Howard students stage walkout against possible war

Teens peaceful, orderly as they join day of protest

March 06, 2003|By Liz F. Kay | Liz F. Kay,SUN STAFF

Students from four Howard County high schools protested potential military action against Iraq yesterday, railing with students from across the nation against the notion of teen-age apathy.

Several groups, including the National Youth and Student Peace Coalition, designated yesterday as a day of protest against the war, and students at more than 300 colleges and high schools reportedly planned activities.

In Howard, a handful of Mount Hebron students took an early shift, carrying signs along St. Johns Lane at Route 99 in Ellicott City during the morning rush hour before Howard County police escorted them away.

Police noted that the students had failed to obtain county permits for their protests at Mount Hebron and other Howard schools, but said they would permit them to demonstrate for up to an hour.

"We are monitoring things because we know this day has been designated" as a day of protest, police spokeswoman Sherry Llewellyn said. School resource officers learned of the planned protests Tuesday and as a result, "we were prepared this morning to address this," Llewellyn said.

At noon, about 50 Wilde Lake students congregated on a snow-covered berm in front of their Columbia campus, but they returned to the building after about 10 minutes, fearing punishment.

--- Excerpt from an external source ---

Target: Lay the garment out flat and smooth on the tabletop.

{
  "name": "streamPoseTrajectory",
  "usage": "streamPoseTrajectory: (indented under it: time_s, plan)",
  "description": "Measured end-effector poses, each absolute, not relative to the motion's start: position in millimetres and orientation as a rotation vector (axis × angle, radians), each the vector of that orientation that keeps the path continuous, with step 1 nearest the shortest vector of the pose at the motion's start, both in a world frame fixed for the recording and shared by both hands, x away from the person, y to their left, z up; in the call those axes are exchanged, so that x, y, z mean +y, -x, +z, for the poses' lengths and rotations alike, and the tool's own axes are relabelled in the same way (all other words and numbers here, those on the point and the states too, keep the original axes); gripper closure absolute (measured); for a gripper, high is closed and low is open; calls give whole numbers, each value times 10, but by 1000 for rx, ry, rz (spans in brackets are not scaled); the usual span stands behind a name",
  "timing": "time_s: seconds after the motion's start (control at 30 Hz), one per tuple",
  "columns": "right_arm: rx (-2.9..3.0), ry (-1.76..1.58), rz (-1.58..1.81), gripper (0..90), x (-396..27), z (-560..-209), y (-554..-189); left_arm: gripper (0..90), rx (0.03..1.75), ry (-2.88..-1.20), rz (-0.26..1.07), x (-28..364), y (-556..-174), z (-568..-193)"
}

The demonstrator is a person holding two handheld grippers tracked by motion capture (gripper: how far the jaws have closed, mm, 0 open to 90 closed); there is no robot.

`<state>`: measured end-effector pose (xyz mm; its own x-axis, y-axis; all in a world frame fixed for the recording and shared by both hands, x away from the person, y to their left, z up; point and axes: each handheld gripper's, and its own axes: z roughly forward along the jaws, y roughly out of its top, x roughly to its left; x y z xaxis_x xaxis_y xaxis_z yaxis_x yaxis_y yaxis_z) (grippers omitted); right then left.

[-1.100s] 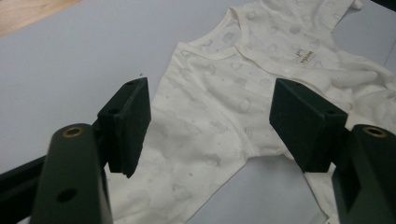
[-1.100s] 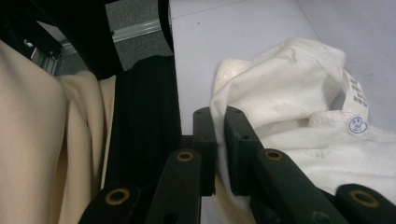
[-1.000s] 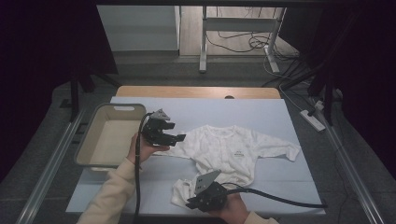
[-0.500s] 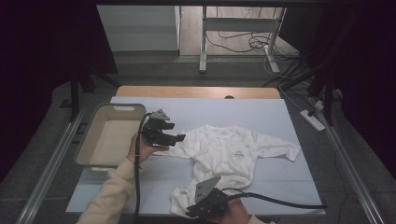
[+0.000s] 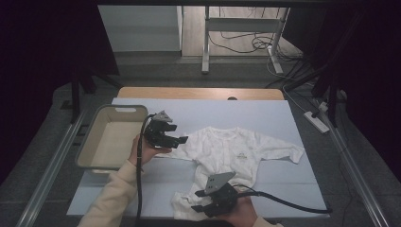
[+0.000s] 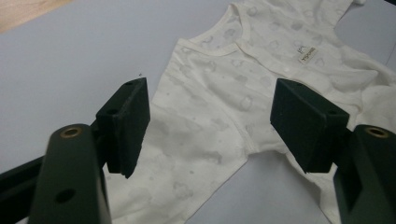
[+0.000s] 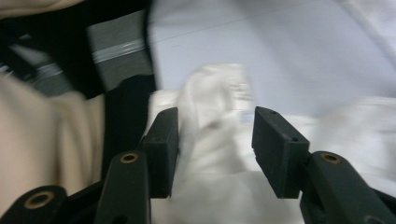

"We want to let people know that although most people in high school can't vote, it is going to be affecting us and we don't agree with what the [U.S.] administration wants to do," said Jamie Daniller, an 18-year-old Wilde Lake senior.

"We made our point! Go back to class!" yelled senior Sarah Hersey, who helped organize the Wilde Lake protest.

At Howard High in Ellicott City, 34 students gathered on the school parking lot for an hour at 12:30 p.m. under the watchful eyes of the police resource officer assigned to the school and three other officers, said Principal Mary Day.

"They were very peaceful, very cooperative," she said. "I think we needed to use this as a teachable moment - that protesting does not mean you disrupt the school."